4. Compensation. As compensation for services provided pursuant to this
Agreement, Executive shall receive from the Company the compensation and
benefits set forth below:
(i) Base Salary. During the Employment Term, Executive shall
receive a base salary payable by the Bank ("Base Salary") in such
amount as may from time to time be approved by the Board of Directors
of the Bank; provided, however, that the Company and Executive agree
that (i) a portion of the amount received by Executive from the Bank
will be allocable to time and effort of the Executive spent on behalf
of the Company pursuant to this Agreement, and (ii) that the Company
may reimburse the Bank in an amount jointly determined by the Boards of
Directors of the Company and Bank to reflect such allocable portion. No
increase in Base Salary paid by the Bank (or the amount thereof
reimbursed by the Company) or other compensation granted by the Company
or Bank shall in any way limit or reduce any other obligation of the
Company under this Agreement. Executive's Base Salary and other
compensation shall be paid in accordance with the Bank's regular
payroll practices, as then in effect.
(ii) Bonus Payments. In addition to Base Salary, Executive shall
be entitled, during the Employment Term, to participate in and receive
payments from all bonus and other incentive compensation plans (as
currently in effect, as modified from time to time, or as subsequently
adopted) of the Company; provided, however, that nothing contained
herein shall grant Executive the right to continue in any bonus or
other incentive compensation plan following its discontinuance by the
Board (except to the extent Executive had earned or otherwise
accumulated vested rights therein prior to such discontinuance).

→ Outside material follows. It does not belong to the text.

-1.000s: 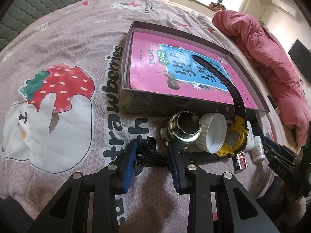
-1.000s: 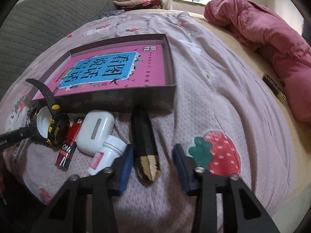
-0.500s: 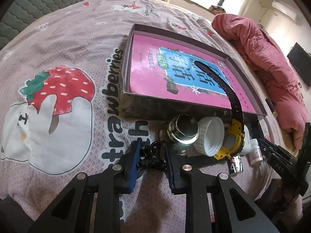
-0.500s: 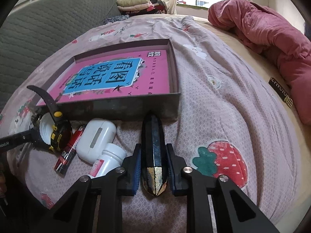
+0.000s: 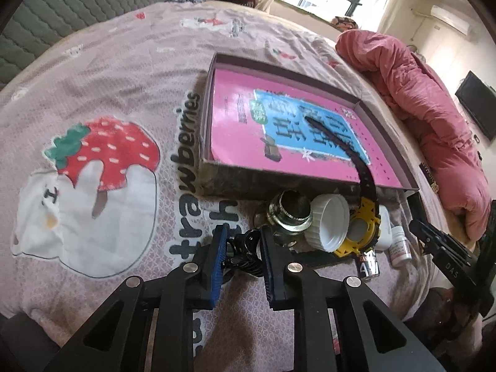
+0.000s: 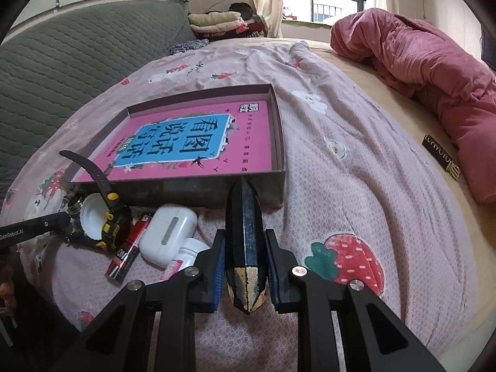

(iii) Other Benefits. During the Employment Term, the Company
shall provide to Executive all other benefits of employment (or, with
Executive's consent, equivalent benefits) generally made available to
other Executive Officers of the Company. In addition, Executive shall
participate in any stock purchase, stock option or stock appreciation
rights, plans, or any other stock based program of any type, made
available by the Company to its Executive Officers.
Executive shall be entitled to the same vacation, sick time,
personal days and other perquisites in the same manner and to the same
extent as such benefits are available under the Bank Agreement;
provided that this Agreement is intended to allow Executive to utilize
the perquisites as provided pursuant to the Bank Agreement and not to
create additional perquisites hereunder.
Nothing contained herein shall be construed as granting Executive
the right to continue in any benefit plan or program, or to receive any
other perquisite of employment provided under this paragraph 4(iii)
(except to the extent Executive had previously earned or accumulated
vested rights therein) following termination or discontinuance of such
plan, program or perquisite by the Board.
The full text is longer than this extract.